◆ **Work order**: All lines below containing the string "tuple" are to be copied.
[Provided data Boundary: Start]
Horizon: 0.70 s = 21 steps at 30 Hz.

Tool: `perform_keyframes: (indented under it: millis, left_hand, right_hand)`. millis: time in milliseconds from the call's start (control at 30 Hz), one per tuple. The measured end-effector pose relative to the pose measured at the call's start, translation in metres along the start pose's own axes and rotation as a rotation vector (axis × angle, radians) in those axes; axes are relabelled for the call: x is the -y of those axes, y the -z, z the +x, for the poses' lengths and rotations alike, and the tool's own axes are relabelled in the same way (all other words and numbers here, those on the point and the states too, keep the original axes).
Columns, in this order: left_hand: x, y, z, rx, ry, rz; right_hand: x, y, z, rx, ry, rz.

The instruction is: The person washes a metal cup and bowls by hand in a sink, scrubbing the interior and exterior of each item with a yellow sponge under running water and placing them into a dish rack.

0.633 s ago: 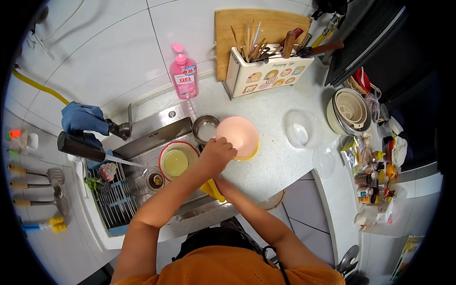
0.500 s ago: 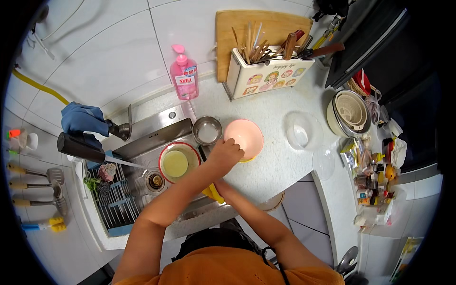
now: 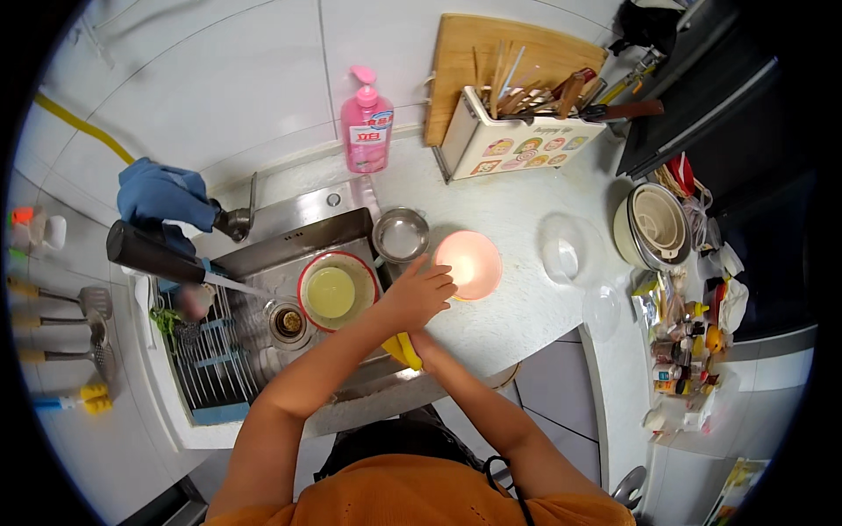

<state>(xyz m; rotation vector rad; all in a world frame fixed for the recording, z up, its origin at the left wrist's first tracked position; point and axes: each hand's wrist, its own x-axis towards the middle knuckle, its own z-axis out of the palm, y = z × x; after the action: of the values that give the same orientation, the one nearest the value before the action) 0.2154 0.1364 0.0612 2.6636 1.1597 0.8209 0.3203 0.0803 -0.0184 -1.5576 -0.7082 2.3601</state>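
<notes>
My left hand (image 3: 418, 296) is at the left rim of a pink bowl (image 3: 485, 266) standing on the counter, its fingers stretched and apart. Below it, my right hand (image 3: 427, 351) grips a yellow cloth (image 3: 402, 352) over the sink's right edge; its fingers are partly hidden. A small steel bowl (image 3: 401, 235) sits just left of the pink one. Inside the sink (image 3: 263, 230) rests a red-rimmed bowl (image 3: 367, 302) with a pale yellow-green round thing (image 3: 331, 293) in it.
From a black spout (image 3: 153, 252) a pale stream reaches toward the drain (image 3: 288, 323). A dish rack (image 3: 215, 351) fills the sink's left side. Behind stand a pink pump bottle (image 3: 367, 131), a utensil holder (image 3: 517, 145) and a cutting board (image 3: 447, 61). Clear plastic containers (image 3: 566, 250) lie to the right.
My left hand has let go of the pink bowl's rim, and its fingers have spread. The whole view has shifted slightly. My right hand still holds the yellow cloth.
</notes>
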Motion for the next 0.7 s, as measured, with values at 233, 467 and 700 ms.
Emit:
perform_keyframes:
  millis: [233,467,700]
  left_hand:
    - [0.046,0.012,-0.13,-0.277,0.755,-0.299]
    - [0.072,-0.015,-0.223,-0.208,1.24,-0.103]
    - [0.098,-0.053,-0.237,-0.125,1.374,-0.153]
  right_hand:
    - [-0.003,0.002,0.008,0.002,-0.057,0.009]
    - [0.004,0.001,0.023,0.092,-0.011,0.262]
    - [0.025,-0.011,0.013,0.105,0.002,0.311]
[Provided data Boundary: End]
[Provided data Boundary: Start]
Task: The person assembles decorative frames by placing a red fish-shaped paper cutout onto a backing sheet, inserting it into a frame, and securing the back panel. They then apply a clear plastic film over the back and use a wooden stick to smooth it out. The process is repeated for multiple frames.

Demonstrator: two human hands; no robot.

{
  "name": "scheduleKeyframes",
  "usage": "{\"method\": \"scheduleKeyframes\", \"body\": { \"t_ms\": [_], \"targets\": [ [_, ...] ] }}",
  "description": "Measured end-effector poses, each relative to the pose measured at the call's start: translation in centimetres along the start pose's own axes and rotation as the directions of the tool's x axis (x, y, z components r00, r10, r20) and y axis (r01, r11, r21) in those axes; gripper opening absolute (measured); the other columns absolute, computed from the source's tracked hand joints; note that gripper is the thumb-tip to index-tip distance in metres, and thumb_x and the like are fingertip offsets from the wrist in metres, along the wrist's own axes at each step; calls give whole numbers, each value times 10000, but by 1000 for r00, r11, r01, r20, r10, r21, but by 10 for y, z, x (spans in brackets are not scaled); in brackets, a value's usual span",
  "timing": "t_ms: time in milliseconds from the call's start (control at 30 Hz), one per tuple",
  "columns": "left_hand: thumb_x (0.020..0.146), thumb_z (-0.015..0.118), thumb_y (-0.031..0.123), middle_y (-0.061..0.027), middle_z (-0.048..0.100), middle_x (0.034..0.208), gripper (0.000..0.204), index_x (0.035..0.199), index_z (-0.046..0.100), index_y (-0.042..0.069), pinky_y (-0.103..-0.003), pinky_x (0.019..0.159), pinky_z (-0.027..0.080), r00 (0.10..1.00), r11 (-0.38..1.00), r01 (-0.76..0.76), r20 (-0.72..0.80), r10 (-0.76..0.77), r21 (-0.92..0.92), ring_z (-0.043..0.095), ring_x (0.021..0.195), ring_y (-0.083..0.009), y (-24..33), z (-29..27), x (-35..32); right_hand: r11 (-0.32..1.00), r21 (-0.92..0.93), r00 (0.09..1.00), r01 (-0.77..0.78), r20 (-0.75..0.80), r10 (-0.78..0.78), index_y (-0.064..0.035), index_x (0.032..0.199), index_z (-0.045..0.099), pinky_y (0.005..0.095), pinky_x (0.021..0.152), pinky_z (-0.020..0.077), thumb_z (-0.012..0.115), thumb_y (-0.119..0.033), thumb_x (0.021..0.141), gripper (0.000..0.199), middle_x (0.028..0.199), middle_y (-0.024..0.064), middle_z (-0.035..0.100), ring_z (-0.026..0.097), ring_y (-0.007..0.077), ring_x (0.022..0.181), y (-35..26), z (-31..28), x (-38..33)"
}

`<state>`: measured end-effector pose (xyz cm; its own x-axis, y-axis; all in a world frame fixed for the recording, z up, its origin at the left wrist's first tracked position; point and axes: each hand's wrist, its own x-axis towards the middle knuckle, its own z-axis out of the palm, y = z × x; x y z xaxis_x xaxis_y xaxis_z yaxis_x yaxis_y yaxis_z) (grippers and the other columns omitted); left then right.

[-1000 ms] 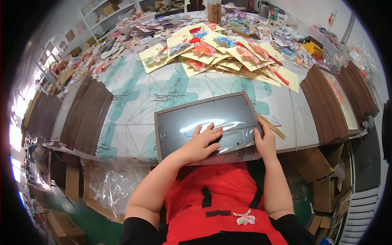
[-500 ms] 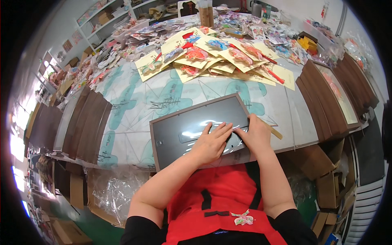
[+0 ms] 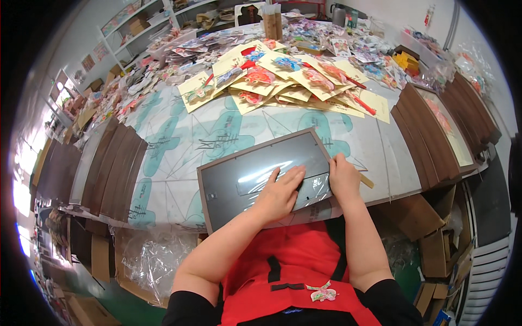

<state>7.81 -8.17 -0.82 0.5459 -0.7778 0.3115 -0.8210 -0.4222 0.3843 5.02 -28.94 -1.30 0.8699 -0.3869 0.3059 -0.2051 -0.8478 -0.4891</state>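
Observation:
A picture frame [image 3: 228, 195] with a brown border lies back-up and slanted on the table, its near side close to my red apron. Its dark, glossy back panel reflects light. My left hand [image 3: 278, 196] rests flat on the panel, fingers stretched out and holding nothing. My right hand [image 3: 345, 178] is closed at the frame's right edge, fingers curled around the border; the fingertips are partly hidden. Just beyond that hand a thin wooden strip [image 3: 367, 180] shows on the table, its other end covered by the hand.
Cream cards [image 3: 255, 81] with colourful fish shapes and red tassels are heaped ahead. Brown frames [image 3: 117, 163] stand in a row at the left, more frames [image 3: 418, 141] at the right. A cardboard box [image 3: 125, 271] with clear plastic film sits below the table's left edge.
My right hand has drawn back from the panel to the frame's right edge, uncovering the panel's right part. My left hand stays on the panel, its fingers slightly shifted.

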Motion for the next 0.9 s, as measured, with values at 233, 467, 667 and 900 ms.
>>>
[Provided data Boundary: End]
◆ **Written reply**:
Tool: `perform_keyframes: (indented under it: millis, left_hand, right_hand)`. millis: time in milliseconds from the call's start (control at 30 Hz), one per tuple. The measured end-effector pose relative to the pose measured at the call's start, translation in metres along the start pose's own axes and rotation as a rotation vector (axis × angle, radians) in those axes; axes are relabelled for the call: x is the -y of those axes, y the -z, z the +x, for the poses' lengths and rotations alike, and the tool's own axes are relabelled in the same way (all other words and numbers here, those on the point and the states too, keep the original axes).
  "timing": "t_ms: time in milliseconds from the call's start (control at 30 Hz), one per tuple",

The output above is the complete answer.